## Recorded information

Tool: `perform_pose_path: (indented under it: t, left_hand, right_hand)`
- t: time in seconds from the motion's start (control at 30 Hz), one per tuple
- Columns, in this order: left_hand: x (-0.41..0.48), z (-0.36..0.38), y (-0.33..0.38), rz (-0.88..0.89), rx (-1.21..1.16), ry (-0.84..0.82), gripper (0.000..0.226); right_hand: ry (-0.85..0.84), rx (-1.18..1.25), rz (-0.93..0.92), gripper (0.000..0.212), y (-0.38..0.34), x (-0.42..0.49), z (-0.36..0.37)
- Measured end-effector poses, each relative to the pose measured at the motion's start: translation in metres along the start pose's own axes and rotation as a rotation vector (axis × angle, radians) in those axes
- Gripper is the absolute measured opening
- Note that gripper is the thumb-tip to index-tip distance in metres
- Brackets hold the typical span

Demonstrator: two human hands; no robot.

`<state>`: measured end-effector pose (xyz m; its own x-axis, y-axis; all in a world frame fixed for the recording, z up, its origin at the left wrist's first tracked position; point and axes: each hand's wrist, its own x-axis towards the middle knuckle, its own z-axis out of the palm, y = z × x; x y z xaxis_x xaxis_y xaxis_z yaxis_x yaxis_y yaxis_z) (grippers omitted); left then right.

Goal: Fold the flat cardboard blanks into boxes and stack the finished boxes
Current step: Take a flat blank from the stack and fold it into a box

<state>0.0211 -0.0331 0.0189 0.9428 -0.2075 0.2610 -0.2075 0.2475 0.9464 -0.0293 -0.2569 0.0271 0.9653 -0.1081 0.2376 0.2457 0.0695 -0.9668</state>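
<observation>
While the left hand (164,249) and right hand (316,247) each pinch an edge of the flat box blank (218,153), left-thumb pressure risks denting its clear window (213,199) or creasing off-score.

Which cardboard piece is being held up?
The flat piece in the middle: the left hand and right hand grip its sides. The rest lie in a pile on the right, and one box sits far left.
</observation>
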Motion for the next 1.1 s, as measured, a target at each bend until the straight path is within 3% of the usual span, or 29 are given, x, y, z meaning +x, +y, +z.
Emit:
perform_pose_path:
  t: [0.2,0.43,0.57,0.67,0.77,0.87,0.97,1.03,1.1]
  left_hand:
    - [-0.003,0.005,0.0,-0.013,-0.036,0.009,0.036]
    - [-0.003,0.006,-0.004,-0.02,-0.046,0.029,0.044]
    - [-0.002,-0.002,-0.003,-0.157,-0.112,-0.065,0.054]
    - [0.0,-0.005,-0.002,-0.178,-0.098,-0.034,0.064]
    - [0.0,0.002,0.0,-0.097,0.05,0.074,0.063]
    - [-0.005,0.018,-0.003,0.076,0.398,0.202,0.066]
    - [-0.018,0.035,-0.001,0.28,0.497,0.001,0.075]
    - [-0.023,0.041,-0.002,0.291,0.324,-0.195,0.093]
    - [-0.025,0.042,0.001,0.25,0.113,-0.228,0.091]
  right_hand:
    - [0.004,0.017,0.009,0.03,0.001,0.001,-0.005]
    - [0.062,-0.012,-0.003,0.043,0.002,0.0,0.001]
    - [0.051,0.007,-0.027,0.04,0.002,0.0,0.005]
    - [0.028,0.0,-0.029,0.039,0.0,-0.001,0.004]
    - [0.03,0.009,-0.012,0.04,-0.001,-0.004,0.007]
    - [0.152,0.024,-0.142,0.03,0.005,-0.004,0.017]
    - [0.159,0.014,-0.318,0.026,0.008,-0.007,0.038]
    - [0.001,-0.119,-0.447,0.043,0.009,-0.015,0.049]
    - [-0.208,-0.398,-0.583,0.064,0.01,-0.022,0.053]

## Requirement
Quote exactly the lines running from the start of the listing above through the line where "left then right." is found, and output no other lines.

## Finished exercise
Tool: `perform_pose_path: (indented under it: t, left_hand, right_hand)`
- t: time in seconds from the motion's start (control at 30 Hz), one per tuple
- Columns, in this order: left_hand: x (-0.41..0.48), z (-0.36..0.38), y (-0.33..0.38), rz (-0.88..0.89), rx (-1.21..1.16), ry (-0.84..0.82), gripper (0.000..0.226); right_hand: ry (-0.85..0.84), rx (-1.18..1.25), rz (-0.93..0.92), gripper (0.000..0.212), y (-0.38..0.34), x (-0.42..0.49), z (-0.36..0.37)
- Measured end-effector poses, each relative to the pose measured at the motion's start: translation in metres along the start pose's own axes and rotation as a rotation vector (axis × angle, radians) in those axes
- Gripper is the absolute measured opening
- Note that gripper is the thumb-tip to index-tip distance in metres
- Brackets hold the typical span

Demonstrator: two human hands; no robot.

`<state>`: measured end-effector pose (xyz m; its own x-axis, y-axis; all in a world frame fixed for the recording, z up, its origin at the left wrist's first tracked position; point and axes: each hand's wrist, its own x-axis towards the middle knuckle, its own z-axis out of the palm, y = z × x; x y z xaxis_x xaxis_y xaxis_z yaxis_x yaxis_y yaxis_z) (grippers omitted); left then right.

The work on this exercise has been finished.